It's important that we Christians frequently remind ourselves that God alone should be the object of our worship. Although few Christians will be tempted to worship statues, unfortunately, we have a bad habit of turning to various idols: for the Roman Catholic Church, this is often the Pope (and the Magisterium more broadly); for Protestants, the Bible itself easily becomes a small and portable deity; for the Orthodox, it seems to me, it is Tradition itself that often becomes an idol: a reification of nostalgia for a time that we modern humans never even experienced. (And of course we can easily mix and match these idols, and indeed, quite easily worship all three.)

Of course, neither of these three are somehow bad in themselves—the latter two are necessary pillars of Christian faith!—but if they come to replace God as the objects our worship (which I think they often do, though of course those who have stumbled in this way will deny it) then we are in deep trouble.

Indeed, I came across this error recently in a piece arguing against women's ordination: the argument really boiled down to little more than pointing out that the Church Fathers did not authorize women's ordination, and therefore it must be wrong. As if the Church Fathers are somehow without sin and never made any errors! (Surely, the Fathers worth listening to will have been precisely those quickest to confess their sinfulness.)

And this despite the undeniable fact that, *at minimum*, both Mary Magdalene and Junia were apostles (the latter having been identified as such explicitly by Paul; the former's status as the Apostle to the Apostle did not need to wait for episcopal approval in future centuries: anyone who reads John 20 with any integrity already knows it). Both the presbyterate and episcopate are nothint but the receiving of apostolic responsibility. If women were indeed apostles, how could they not serve as presbyters and bishops—people of much less importance than the apostles themselves?
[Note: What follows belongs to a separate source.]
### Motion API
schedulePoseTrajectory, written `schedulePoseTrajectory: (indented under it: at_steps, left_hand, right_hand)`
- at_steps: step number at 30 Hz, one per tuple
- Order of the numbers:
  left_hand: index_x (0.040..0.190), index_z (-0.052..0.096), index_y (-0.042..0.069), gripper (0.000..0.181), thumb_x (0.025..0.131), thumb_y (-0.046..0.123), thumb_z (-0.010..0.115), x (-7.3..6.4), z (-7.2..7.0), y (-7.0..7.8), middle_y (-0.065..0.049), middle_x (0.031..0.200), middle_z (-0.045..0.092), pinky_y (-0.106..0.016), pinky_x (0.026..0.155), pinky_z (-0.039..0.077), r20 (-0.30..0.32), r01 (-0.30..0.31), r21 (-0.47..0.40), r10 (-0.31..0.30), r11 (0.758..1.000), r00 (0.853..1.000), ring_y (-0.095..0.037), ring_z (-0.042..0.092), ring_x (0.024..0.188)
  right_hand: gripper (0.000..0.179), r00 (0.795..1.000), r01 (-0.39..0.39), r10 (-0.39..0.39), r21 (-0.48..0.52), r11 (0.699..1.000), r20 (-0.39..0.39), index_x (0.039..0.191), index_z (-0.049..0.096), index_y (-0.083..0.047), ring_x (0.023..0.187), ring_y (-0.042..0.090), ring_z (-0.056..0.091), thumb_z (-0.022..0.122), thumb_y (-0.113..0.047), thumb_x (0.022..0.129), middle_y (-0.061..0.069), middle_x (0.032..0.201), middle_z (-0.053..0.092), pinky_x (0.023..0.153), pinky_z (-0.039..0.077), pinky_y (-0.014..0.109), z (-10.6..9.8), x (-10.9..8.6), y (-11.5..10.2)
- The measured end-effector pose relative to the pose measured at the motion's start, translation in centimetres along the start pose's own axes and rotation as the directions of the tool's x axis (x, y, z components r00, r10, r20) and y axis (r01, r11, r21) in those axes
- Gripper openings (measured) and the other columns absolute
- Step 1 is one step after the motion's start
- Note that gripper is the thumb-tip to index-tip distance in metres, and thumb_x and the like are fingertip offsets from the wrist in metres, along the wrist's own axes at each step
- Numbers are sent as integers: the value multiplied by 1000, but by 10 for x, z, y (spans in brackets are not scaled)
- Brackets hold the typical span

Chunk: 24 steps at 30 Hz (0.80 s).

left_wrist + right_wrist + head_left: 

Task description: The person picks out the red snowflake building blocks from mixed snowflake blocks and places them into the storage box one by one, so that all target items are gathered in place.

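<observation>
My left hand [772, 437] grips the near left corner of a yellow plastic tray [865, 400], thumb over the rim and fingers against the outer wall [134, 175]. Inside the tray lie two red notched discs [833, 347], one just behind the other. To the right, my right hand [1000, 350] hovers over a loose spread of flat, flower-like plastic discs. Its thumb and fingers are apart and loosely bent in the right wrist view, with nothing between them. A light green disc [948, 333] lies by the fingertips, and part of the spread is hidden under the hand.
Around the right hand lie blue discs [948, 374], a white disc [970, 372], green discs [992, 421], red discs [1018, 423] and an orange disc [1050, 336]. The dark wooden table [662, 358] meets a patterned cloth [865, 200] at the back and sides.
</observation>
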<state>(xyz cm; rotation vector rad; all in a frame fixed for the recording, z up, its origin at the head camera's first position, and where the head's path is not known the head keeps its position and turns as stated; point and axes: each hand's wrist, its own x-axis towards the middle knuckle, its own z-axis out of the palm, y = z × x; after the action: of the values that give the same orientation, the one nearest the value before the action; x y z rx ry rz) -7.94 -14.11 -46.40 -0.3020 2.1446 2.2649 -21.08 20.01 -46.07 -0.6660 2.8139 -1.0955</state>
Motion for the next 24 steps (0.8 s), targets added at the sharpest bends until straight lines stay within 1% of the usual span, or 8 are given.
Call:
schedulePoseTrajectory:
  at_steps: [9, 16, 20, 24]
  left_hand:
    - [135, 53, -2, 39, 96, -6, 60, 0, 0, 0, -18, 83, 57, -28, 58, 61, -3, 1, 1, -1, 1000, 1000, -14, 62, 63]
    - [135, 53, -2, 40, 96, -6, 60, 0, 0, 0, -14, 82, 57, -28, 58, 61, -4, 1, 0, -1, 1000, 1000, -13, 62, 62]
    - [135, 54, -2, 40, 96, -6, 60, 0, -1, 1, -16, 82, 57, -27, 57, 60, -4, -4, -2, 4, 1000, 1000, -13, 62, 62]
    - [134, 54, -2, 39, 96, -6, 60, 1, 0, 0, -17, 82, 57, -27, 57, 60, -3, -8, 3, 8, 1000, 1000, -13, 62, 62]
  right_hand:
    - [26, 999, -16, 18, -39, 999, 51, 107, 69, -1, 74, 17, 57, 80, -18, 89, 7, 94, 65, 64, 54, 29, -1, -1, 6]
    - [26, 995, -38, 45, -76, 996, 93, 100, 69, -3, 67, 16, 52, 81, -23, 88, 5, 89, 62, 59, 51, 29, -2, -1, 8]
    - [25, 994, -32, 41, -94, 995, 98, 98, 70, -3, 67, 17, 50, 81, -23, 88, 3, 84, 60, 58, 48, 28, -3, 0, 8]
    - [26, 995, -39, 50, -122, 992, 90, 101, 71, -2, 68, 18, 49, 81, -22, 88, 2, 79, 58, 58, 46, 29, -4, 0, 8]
And this is to say nothing of the examples of both Deborah and Huldah from the Hebrew Bible, who clearly show that women's authority was, on occasion, even recognized in ancient times.

Now, I don't say any of this to argue that no one has ever raised any reasonable arguments against women's ordination—I won't pretend to have read everything of note on the subject, and perhaps there is some amazingly persuasive argument out there that I have not come across—but simply to drive home the simple point that we Christians often prefer to pretend Christianity supports our own selfishness rather than hear the radical call of Christ to a truly renewed life.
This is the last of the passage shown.